- _PROBLEM DESCRIPTION_
Repeat the data word for word, excluding every picture.

- _RECORDED DATA_
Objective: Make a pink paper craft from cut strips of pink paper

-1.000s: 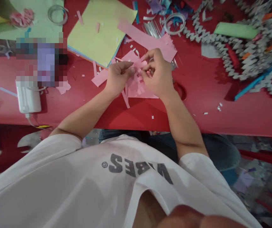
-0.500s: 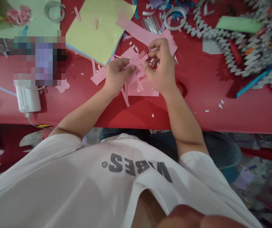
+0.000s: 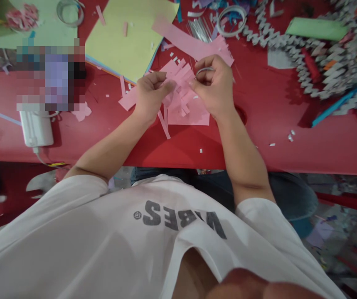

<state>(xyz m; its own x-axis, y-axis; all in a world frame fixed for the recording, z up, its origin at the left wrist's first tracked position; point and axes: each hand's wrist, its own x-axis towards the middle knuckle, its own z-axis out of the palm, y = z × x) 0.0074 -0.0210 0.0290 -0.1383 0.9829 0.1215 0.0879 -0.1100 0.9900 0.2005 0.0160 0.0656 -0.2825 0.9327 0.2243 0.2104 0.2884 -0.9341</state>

- _RESULT_
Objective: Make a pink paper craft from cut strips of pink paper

-1.000s: 
-0.500s: 
+0.000s: 

<state>(xyz m; its own x-axis, y-axis; all in a world frame fixed for the recording, z up, its origin at the left wrist's first tracked position; point and axes: each hand's wrist, its own x-axis towards the middle knuckle, its own z-axis out of the palm, y = z × x) 0.0074 -0.0210 0.0290 -0.1383 0.9829 0.1215 0.0879 -0.1100 0.9900 0.2005 0.0160 0.0656 -0.2825 0.9327 0.2243 0.2104 0.2884 -0.9341</state>

Nothing more is needed for this exercise.